Author : Manoj Joshi

Originally Published 2022-10-12 11:50:04 Published on Oct 12, 2022
When China set up the ‘Big Fund’ in 2014, its mandate to companies was chip-making rather than the development of a self-reliant industry based on R&D. This strategy has left gaps in China that the US is now intending to exploit through its new rules. It has introduced a sweeping set of export controls that will make it more difficult for Chinese companies to develop cutting-edge technologies, especially semiconductors.
US rules aim to derail China’s chip industry
JUST over a week before the 20th Congress of the Communist Party of China (CPC), which is likely to endorse President Xi Jinping’s unprecedented third term as its general secretary, the US has fired a shot across the Chinese bow. It has introduced a sweeping set of export controls that will make it much more difficult for Chinese companies to develop cutting-edge technologies, especially semiconductors. Targets are not just companies involved in military applications, but all Chinese technology development firms in the field of advanced computing and artificial intelligence. Politically, the action confirms that the Joe Biden administration’s approach towards China is following on from that of its predecessor, which ended the phase of engagement with China and replaced it with strategic competition. As part of this, the US has also passed a Bill providing $280 billion to strengthen the domestic semiconductor manufacturing, design and research at home. The new rules are the toughest action taken by the Biden administration and can be seen as a watershed of sorts since the goal of the effort is not just to stay ahead of China, but also to degrade Chinese efforts to catch up with the US.

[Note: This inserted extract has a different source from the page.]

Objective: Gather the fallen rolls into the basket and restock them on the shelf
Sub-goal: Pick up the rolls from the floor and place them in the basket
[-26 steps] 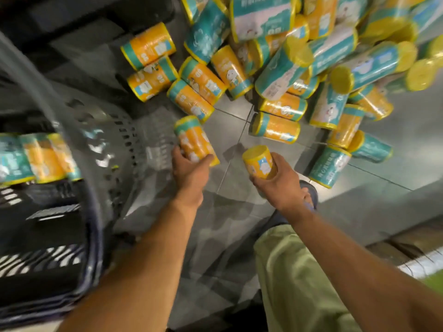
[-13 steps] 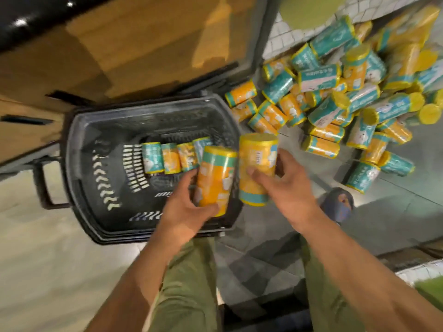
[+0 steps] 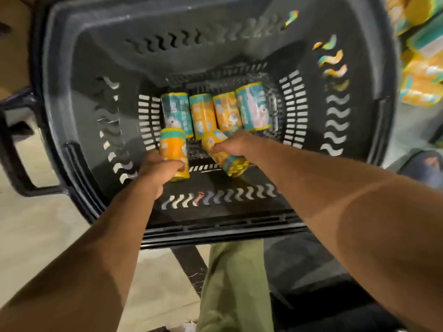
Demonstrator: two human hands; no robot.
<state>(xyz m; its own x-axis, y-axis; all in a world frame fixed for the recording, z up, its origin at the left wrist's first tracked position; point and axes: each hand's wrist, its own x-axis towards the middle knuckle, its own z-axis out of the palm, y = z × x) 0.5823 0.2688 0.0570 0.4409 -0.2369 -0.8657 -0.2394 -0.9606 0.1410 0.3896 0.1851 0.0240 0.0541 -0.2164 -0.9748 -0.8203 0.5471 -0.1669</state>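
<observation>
As its fingers (image 3: 176,165) wrap an orange roll (image 3: 173,149), the L hand (image 3: 159,167) sits low inside the basket (image 3: 215,232). The R hand (image 3: 236,146) grips a second roll (image 3: 225,156), tilted. Prob. held low so they're laid, not dropped, by the row of four rolls (image 3: 215,111) on the bottom. More fallen rolls (image 3: 422,68) lie outside at right, w/ the basket wall btw.

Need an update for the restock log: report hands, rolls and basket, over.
Left hand grips an orange roll; right hand grips a tilted roll. Both inside basket, four rolls rowed beyond. Nothing in the way.
</observation>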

As part of this, the US has also passed a Bill providing $280 billion to strengthen the domestic semiconductor manufacturing, design and research at home.

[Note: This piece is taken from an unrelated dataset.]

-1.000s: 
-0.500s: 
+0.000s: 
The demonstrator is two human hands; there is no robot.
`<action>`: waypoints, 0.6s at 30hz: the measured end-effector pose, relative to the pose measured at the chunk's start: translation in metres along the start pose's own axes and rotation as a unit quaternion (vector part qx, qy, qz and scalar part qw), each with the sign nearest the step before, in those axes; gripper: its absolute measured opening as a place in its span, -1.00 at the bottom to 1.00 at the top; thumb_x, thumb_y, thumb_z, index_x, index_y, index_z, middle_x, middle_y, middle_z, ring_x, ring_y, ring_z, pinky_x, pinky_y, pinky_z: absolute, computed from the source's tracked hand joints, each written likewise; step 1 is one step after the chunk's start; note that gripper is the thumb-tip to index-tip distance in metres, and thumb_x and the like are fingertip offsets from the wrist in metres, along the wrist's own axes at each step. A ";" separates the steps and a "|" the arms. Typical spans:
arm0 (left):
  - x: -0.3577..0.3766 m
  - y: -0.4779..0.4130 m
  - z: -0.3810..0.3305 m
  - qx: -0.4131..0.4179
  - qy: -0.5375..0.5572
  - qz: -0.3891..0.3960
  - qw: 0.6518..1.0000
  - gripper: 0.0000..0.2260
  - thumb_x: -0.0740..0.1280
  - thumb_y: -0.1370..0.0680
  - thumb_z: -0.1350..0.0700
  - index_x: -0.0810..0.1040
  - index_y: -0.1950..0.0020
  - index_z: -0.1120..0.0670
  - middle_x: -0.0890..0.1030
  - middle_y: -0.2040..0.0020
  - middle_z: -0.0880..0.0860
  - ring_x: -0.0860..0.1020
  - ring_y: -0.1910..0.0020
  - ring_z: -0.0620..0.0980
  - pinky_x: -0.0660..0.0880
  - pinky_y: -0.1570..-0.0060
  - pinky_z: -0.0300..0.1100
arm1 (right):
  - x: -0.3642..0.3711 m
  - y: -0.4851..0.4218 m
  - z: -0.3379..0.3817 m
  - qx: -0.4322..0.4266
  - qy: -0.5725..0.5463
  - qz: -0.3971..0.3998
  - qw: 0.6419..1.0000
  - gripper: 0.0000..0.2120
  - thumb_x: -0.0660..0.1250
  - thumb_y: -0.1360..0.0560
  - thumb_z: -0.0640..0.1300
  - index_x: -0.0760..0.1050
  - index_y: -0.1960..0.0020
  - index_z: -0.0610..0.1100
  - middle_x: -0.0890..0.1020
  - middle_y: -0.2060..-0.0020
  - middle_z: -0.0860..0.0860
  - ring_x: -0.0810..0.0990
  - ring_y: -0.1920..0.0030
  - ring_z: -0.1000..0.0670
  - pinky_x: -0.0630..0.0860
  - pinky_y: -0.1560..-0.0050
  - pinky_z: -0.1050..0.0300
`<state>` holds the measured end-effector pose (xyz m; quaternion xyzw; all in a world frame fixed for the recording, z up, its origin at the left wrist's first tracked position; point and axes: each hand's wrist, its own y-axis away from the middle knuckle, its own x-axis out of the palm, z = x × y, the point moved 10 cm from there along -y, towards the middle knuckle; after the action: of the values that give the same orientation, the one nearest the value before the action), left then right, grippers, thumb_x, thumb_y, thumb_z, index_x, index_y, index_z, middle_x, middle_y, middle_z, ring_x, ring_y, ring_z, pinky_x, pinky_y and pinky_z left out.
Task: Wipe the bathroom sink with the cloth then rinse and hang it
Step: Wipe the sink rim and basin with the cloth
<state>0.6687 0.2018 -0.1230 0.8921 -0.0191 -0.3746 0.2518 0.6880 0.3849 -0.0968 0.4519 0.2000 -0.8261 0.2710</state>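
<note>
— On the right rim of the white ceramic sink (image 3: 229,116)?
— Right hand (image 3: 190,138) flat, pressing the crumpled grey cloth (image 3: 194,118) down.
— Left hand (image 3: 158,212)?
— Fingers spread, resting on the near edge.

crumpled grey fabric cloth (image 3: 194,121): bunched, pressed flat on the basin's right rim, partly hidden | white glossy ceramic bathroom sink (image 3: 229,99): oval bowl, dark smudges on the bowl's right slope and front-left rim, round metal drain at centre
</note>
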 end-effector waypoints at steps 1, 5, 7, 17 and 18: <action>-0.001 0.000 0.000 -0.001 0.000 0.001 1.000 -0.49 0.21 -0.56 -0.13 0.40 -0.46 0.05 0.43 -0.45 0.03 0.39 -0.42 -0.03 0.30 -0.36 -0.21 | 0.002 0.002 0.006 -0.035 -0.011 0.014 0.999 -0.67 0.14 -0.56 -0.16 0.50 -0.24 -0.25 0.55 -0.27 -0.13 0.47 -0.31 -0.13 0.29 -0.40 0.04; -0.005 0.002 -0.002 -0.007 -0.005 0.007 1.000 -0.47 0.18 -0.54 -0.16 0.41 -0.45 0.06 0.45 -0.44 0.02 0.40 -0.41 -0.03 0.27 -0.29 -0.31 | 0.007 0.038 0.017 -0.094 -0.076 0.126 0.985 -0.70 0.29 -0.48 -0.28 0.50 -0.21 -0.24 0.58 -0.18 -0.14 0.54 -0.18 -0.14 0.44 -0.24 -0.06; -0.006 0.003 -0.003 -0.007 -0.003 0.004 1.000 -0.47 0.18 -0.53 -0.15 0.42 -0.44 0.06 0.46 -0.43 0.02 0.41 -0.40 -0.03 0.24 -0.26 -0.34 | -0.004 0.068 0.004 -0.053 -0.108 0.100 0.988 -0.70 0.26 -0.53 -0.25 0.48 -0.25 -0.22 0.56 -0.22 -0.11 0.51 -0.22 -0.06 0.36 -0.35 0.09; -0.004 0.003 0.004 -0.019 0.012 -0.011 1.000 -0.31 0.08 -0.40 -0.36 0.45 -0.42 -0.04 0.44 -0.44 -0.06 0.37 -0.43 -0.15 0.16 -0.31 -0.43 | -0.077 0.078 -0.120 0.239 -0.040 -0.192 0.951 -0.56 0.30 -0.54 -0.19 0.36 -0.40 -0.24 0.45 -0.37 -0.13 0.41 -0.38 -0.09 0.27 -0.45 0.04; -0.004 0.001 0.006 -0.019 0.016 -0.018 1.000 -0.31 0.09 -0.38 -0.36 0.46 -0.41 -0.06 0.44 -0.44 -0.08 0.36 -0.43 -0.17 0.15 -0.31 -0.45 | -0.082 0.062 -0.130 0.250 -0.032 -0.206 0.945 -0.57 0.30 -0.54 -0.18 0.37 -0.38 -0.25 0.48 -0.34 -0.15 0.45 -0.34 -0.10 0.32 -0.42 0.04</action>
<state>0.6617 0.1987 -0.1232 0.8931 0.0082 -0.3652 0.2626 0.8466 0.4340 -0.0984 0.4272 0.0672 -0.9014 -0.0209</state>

According to the new rules, US companies will be barred from exporting critical chip-manufacturing tools to China. They will also forbid US citizens and companies from providing direct or indirect support to Chinese companies involved in advanced chip-making. The US is using its Foreign Direct Product Rule (FDPR) to complicate things further for China. This bars any US or non-US company from supplying listed Chinese companies with hardware or software containing US technology in its entire supply chain. The Donald Trump administration had used this rule to deny computer chips to Huawei and gutted its production and sales. More recently, it has been used to block companies from doing business with Russia following the invasion of Ukraine. Exceptions will be made for US companies and those of its allied countries in China that are exporting chips. But in practice, US companies are likely to find it difficult to continue to do business in China. There is also every possibility that the Chinese will retaliate by making it difficult for certain US companies to do business in China. Whether the US will be successful is not easy to forecast, but there is little doubt that it will slow down the efforts of China’s leading memory chipmaker Yangtze Memory Technology Company (YMTC) and its top producer of processors Semiconductor Manufacturing Industrial Corporation (SMIC) as also other companies involved in top-quality chip fabrication. This will have a wide-ranging effect on Chinese electronic companies and Internet platforms. Yet, in many ways, the draconian steps announced are also a measure of the achievement of China. Earlier, it was seen as a copycat nation, whose political system precluded the possibility of independent thinking and research and whose technology achievements were based on stealing technology. The US global strategy had been to stay generations ahead of its competitors in such cutting-edge areas as semiconductor design and manufacture. But the dogged Chinese efforts and the growth of chipmakers like the SMIC, Hua Hong and the YMTC have changed the narrative. It now demands measures where the US has had to actively undermine Chinese technology efforts, as in the case of 5G and Huawei.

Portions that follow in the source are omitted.